▶ ABOUT THIS EXERCISE: Everything from the line containing "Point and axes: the" through the last line of the data below should be given again exactly, both end lines included and nothing more.

▶ DATA SECTION:
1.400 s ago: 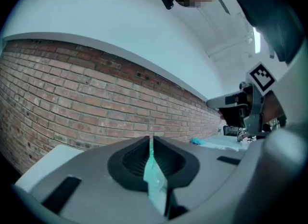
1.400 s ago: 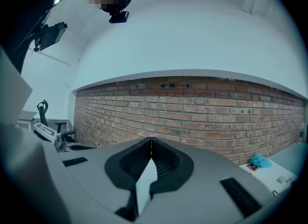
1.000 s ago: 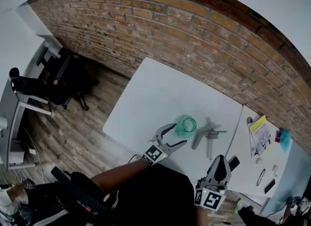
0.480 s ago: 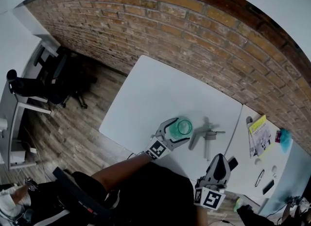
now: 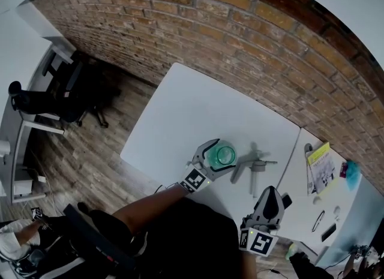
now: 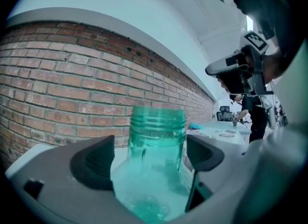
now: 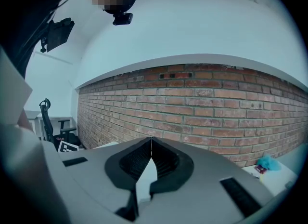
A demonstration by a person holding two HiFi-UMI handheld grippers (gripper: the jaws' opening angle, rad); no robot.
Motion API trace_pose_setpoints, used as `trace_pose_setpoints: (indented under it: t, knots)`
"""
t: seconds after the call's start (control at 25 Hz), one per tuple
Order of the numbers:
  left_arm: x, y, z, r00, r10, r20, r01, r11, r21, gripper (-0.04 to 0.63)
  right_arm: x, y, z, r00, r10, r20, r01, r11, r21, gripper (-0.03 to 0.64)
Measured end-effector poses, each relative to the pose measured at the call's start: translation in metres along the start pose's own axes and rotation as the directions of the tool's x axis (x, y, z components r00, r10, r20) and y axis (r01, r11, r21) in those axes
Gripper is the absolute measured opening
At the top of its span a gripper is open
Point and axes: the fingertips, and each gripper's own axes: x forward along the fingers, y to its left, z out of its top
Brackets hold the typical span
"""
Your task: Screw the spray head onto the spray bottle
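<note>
The bottle [image 5: 225,153] stands upright near the tabletop's [image 5: 180,104] near edge, between the jaws of the left gripper [image 5: 222,155]. Those jaws have just been opening and stand clear on either side of its threaded neck, not pressing it. The spray head [image 5: 257,166] lies just right of it, toward the right edge. The right gripper [image 5: 271,198] is clenched on nothing by the near right corner. In the left gripper view the bottle's base is cut off.

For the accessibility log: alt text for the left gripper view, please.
A clear green spray bottle, threaded neck bare, stands between the jaws of the left gripper, which have just been opening and stand clear of its neck. Behind, a brick wall.
</note>
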Motion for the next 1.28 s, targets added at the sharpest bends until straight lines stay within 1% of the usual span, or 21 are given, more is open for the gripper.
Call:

▶ TASK SOLUTION:
Point and axes: the fingertips, and each gripper's own axes: x forward along the fingers, y to its left, z out of its top
Brackets hold the typical span
"""
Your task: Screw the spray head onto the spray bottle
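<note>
The bottle [image 5: 225,153] stands upright near the tabletop's [image 5: 180,104] near edge, between the jaws of the left gripper [image 5: 222,155]. Those jaws have just been opening and stand clear on either side of its threaded neck, not pressing it. The spray head [image 5: 257,166] lies just right of it, toward the right edge. The right gripper [image 5: 271,198] is clenched on nothing by the near right corner. In the left gripper view the bottle's base is cut off.

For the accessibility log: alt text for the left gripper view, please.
A clear green spray bottle, threaded neck bare, stands between the jaws of the left gripper, which have just been opening and stand clear of its neck. Behind, a brick wall.
</note>
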Motion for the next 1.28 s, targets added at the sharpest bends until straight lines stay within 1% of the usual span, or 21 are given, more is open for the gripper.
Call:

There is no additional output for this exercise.